> **EXERCISE BRIEF**:
Please output each entry exactly as it appears.

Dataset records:
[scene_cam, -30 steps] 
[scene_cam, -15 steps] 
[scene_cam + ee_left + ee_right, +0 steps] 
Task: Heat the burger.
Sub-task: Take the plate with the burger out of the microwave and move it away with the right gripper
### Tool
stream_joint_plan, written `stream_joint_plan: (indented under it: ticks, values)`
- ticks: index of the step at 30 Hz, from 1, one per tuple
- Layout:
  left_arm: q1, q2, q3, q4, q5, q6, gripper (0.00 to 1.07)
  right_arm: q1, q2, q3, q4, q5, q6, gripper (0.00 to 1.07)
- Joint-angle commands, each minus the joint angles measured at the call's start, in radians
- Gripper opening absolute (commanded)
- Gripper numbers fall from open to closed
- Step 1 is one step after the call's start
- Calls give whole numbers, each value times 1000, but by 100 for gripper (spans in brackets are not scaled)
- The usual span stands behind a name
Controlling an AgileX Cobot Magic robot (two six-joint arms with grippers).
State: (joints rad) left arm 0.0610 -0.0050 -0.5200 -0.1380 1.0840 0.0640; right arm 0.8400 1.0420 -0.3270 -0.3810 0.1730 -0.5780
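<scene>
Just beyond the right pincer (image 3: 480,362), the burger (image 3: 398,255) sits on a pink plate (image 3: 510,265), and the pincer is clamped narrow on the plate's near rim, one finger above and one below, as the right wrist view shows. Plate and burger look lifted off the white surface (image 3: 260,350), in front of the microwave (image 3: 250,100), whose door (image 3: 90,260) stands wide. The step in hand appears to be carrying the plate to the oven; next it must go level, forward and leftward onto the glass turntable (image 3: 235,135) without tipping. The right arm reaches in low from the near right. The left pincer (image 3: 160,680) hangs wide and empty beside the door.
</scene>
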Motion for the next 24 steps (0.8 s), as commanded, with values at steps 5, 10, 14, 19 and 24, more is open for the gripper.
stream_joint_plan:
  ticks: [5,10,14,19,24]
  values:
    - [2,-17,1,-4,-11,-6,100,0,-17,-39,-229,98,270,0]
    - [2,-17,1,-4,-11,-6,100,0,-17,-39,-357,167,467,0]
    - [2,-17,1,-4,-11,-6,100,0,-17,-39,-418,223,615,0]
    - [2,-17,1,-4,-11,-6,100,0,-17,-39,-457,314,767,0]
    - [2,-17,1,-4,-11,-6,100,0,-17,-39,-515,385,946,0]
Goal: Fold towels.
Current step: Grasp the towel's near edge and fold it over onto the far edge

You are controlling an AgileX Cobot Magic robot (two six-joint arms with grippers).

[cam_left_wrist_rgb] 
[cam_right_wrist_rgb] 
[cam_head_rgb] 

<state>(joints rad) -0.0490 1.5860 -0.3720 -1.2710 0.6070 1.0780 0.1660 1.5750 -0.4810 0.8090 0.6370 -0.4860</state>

> **ANSWER TO THIS TASK**:
[scene_cam, -30 steps] 
[scene_cam, -15 steps] 
[scene_cam + ee_left + ee_right, +0 steps] 
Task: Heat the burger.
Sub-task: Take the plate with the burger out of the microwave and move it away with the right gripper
### Tool
stream_joint_plan, written `stream_joint_plan: (indented under it: ticks, values)`
- ticks: index of the step at 30 Hz, from 1, one per tuple
- Layout:
  left_arm: q1, q2, q3, q4, q5, q6, gripper (0.00 to 1.07)
  right_arm: q1, q2, q3, q4, q5, q6, gripper (0.00 to 1.07)
- Joint-angle commands, each minus the joint angles measured at the call's start, in radians
- Gripper opening absolute (commanded)
- Gripper numbers fall from open to closed
- Step 1 is one step after the call's start
- Calls give whole numbers, each value times 1000, but by 100 for gripper (spans in brackets are not scaled)
- The usual span stands behind a name
Controlling an AgileX Cobot Magic robot (two six-joint arms with grippers).
State: (joints rad) left arm 0.0610 -0.0050 -0.5200 -0.1380 1.0840 0.0640; right arm 0.8400 1.0420 -0.3270 -0.3810 0.1730 -0.5780
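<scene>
Just beyond the right pincer (image 3: 480,362), the burger (image 3: 398,255) sits on a pink plate (image 3: 510,265), and the pincer is clamped narrow on the plate's near rim, one finger above and one below, as the right wrist view shows. Plate and burger look lifted off the white surface (image 3: 260,350), in front of the microwave (image 3: 250,100), whose door (image 3: 90,260) stands wide. The step in hand appears to be carrying the plate to the oven; next it must go level, forward and leftward onto the glass turntable (image 3: 235,135) without tipping. The right arm reaches in low from the near right. The left pincer (image 3: 160,680) hangs wide and empty beside the door.
</scene>
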Motion for the next 24 steps (0.8 s), as commanded, with values at steps 5, 10, 14, 19 and 24, more is open for the gripper.
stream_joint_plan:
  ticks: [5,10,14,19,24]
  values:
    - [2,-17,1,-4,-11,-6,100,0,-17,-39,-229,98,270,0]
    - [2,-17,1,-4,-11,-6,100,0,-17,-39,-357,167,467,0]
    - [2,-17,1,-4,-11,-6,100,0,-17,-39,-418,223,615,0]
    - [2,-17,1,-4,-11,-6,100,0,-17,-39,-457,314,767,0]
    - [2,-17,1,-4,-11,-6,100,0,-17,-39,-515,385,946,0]
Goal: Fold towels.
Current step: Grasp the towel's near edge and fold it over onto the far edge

You are controlling an AgileX Cobot Magic robot (two six-joint arms with grippers).

[cam_left_wrist_rgb] 
[cam_right_wrist_rgb] 
[cam_head_rgb] 

<state>(joints rad) -0.0490 1.5860 -0.3720 -1.2710 0.6070 1.0780 0.1660 1.5750 -0.4810 0.8090 0.6370 -0.4860</state>

Nothing else is needed to complete the answer.